MARCH 16, 2012
Govt. to Introduce White Paper on Black Money
By Aasha Gulrajani Swarup
A cash strapped low growth economy has pushed the government to impose greater controls against tax avoidance and evasion.
Following in the footsteps of the US government, Budget 2012 promises to make reporting of overseas assets compulsory for individuals besides allowing increased time for allowing re-opening of IT assessment filings up to 16 years. This extends the period of limitation against the assessee. This would even apply to individuals having a financial interest in any corporate entity outside India, making it mandatory for them to file their tax returns irrespective of taxable income. The proposal would be retrospectively effective from April 2012.
Also, coming close on the footsteps of the Vodafone case outcome, as part of the General Anti-Avoidance Rules (GAAR), the government has empowered the tax department to deny tax benefits to an assessee, if the Revenue was convinced that the transaction was arranged in a manner to evade tax in India.
The government has also sought to bring in a series of measures to deter the generation and use of unaccounted money. There would be a tax of 30 per cent flat imposed on undisclosed money, credits, investments, and expenditure irrespective of the slab of income.
The finance minister has also made it mandatory to deduct tax at source on all transfer of immovable property, other than agricultural land, above a certain threshold, above Rs 20 lakh or Rs 50 lakh, depending on area, at the rate of one per cent of the declared value.
A similar tax deduction at source is proposed to be introduced on purchase of bullion or jewellery above Rs 2 lakh in which case one per cent of the sale consideration would be deemed to be profit and gains of the business. Thus bullion and jewellery retailers are sought to be brought under the ambit of section 206C, making them responsible to deduct tax at source.
The government has also sought to increase the onus of proof on closely-held companies for funds received from shareholders as well as taxing share premium in excess of fair market value.

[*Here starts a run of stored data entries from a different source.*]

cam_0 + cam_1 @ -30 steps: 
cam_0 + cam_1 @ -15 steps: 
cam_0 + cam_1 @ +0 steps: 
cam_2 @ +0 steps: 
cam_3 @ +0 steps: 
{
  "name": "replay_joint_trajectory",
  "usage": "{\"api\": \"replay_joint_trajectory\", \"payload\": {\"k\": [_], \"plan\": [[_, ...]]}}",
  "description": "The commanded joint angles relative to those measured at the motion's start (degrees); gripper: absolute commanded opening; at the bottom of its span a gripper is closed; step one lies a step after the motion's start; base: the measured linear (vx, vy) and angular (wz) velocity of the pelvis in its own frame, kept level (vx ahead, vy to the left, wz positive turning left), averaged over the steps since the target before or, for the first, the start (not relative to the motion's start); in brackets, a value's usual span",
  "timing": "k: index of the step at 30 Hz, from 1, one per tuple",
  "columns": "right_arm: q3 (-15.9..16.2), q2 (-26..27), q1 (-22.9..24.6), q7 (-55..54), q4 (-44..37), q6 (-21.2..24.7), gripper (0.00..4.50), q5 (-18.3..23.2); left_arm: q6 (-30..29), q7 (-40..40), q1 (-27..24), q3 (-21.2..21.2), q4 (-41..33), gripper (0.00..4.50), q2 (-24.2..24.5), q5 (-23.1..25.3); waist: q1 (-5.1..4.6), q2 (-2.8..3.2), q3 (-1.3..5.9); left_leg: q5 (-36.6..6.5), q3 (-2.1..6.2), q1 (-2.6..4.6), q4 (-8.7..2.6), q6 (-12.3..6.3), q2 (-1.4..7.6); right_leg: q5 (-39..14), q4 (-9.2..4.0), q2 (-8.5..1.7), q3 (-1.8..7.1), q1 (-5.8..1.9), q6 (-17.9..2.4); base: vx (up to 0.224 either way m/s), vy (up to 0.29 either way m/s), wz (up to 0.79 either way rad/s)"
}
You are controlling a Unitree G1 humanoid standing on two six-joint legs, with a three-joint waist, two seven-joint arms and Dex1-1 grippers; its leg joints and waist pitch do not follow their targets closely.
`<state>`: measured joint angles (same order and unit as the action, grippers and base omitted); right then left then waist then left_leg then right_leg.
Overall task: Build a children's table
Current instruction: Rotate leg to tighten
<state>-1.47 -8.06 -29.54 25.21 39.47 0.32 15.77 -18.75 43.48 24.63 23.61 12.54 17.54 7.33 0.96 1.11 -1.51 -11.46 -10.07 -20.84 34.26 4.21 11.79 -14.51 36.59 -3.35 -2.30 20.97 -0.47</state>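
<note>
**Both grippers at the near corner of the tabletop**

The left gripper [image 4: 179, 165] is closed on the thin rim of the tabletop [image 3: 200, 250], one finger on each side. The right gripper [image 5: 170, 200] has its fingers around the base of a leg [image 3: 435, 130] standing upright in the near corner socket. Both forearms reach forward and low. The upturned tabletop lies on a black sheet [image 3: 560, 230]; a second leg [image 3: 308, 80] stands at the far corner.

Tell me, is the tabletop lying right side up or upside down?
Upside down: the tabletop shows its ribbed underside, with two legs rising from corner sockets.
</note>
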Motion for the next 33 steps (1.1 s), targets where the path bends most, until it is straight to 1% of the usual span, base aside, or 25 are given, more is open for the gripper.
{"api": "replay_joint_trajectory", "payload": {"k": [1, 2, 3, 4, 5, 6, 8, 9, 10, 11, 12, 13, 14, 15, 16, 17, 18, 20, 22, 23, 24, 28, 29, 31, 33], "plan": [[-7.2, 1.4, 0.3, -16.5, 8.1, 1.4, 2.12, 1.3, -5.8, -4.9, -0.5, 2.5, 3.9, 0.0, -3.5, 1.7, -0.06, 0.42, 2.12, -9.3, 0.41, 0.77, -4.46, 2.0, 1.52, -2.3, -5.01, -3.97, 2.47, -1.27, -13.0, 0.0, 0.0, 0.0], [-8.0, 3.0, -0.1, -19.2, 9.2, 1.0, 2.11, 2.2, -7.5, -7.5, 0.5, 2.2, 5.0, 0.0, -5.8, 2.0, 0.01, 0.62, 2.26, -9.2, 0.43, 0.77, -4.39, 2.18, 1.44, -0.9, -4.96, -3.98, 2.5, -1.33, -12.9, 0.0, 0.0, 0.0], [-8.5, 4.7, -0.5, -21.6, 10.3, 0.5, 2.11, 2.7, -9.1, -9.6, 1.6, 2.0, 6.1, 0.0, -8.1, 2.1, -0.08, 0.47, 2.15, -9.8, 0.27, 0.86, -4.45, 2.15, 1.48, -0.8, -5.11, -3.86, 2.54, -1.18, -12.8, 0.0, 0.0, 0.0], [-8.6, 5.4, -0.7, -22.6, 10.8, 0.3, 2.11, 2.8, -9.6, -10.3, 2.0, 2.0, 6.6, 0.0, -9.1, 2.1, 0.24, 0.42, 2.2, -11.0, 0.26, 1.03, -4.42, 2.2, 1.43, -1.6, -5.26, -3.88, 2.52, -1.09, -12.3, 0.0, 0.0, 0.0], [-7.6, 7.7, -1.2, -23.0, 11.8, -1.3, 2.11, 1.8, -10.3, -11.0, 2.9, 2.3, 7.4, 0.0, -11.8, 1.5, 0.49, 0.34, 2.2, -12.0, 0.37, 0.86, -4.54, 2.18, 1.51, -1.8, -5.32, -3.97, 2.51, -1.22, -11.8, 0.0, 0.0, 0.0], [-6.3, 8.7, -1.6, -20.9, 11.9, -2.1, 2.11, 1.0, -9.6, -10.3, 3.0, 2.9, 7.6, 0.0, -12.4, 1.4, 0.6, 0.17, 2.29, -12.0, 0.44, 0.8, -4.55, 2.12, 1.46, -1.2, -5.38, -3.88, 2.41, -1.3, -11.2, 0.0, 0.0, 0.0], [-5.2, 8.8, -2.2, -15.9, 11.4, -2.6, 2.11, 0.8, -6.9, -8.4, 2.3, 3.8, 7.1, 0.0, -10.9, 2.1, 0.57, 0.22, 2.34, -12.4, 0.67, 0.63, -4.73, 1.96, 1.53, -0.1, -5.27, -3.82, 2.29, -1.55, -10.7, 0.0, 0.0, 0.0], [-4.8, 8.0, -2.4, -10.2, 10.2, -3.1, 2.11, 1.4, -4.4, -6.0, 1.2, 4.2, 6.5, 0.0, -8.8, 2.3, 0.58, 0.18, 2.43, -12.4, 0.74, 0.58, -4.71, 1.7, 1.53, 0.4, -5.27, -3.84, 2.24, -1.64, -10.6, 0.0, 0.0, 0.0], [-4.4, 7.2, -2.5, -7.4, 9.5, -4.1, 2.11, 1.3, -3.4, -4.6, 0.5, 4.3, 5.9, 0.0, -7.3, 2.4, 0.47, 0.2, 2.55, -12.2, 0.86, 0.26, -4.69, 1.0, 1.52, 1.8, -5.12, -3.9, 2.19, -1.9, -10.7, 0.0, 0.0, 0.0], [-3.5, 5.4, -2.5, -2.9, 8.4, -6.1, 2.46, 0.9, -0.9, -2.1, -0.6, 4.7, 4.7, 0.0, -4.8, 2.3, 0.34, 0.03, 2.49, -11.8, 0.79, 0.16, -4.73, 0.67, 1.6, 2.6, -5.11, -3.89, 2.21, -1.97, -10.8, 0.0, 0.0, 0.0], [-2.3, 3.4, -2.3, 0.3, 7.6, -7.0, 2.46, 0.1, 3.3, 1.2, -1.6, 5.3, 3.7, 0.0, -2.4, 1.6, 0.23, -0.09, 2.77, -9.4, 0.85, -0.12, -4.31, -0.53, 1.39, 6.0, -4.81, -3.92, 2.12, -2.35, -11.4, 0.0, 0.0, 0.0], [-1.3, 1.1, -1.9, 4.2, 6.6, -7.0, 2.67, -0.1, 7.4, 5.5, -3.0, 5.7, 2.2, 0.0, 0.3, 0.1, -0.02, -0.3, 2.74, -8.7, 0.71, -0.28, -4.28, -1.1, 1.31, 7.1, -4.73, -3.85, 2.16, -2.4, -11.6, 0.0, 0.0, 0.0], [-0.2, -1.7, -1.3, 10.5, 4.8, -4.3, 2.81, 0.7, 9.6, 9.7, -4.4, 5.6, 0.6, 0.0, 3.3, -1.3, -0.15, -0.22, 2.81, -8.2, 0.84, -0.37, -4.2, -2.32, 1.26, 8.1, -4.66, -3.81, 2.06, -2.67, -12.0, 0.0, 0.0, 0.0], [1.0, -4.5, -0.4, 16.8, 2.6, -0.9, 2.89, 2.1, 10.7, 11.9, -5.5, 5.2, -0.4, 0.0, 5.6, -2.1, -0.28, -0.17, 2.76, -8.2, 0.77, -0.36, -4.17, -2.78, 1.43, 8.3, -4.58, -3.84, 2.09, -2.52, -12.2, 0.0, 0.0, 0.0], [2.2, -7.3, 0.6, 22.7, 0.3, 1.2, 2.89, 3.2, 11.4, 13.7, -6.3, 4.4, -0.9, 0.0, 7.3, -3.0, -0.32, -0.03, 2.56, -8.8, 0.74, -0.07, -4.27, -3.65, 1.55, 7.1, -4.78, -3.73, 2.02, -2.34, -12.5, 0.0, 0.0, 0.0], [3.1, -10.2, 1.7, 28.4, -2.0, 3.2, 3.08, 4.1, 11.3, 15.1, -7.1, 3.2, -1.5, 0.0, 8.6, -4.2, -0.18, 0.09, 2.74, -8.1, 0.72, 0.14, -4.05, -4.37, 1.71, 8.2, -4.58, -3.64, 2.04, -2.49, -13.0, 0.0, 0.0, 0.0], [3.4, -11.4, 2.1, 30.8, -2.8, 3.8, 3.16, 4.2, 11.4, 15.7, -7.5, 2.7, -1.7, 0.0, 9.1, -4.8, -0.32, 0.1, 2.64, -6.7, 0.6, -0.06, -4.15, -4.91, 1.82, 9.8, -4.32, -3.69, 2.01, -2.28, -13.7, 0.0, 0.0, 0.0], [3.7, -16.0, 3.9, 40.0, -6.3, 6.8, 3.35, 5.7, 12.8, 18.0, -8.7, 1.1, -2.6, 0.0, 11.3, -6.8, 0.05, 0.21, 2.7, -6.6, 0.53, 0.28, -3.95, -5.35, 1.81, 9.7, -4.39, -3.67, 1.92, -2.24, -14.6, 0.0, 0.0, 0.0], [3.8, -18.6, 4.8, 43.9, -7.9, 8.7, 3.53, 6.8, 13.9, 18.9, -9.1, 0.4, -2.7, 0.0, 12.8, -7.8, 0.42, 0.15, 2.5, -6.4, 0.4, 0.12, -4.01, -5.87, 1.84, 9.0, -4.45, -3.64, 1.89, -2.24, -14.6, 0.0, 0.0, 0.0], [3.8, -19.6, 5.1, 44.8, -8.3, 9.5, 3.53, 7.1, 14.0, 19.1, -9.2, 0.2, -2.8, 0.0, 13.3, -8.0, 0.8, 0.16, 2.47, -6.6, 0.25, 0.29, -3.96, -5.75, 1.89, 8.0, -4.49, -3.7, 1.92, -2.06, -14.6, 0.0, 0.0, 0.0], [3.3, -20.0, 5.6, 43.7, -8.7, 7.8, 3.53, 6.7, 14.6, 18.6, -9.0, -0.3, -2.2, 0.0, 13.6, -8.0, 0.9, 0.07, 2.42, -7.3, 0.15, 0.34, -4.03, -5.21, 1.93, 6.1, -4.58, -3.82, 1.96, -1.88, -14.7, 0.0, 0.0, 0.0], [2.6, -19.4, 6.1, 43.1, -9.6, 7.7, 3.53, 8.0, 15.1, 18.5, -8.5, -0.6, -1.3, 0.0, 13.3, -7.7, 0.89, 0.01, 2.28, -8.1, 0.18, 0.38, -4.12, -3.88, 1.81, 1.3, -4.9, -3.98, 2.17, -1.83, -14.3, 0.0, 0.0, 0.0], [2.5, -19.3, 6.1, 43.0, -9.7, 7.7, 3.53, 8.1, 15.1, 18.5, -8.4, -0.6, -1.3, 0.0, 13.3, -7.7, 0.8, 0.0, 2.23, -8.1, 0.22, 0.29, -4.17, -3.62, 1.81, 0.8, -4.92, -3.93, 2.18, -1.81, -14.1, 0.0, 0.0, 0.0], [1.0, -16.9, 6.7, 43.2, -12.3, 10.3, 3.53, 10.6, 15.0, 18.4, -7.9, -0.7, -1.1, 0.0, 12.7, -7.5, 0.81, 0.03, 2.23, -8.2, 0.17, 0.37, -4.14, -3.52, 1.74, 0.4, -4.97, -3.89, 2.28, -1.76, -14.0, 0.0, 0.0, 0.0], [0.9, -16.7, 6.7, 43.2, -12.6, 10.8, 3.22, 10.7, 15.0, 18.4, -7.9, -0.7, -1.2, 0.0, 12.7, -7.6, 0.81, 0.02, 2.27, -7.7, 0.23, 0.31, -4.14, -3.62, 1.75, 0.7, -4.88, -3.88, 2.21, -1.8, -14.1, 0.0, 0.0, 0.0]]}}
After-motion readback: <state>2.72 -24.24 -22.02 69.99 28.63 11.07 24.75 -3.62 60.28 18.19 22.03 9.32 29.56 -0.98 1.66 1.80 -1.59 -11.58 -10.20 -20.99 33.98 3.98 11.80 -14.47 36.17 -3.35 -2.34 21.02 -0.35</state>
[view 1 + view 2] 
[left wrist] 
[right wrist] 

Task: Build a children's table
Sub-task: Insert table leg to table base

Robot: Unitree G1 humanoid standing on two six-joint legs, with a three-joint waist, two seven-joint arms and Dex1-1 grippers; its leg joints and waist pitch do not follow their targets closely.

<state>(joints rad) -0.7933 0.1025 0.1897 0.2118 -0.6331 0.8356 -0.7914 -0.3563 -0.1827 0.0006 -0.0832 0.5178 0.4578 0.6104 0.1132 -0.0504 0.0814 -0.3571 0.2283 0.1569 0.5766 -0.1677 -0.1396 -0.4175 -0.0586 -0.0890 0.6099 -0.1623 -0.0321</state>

Budget 2012 has also proposed a system of Advance Pricing Agreement (APA) introduced in the Direct taxes Code of 2010, to significantly bring down tax litigation and provide tax certainty to foreign investors. This measure is seen to be relevant in a globalised economy with expanding cross-border production chains and growing trade within entities of the same group. Accordingly, new sections 92CC and 92CD are sought to be introduced from July 2012.
Under section 92CC, the Board, with the approval of the Central Government, may enter into an advance pricing agreement with any person, determining the arm's length price, specifying the manner in which arm's length price is to be determined, in relation to an international transaction, to be entered into by that person. Thus, the arm's length price of any international transaction would be determined in accordance with the advance pricing agreement, which would be binding on the parties.
The finance minister has proposed to introduce a white paper on measures to tackle the black money in the economy.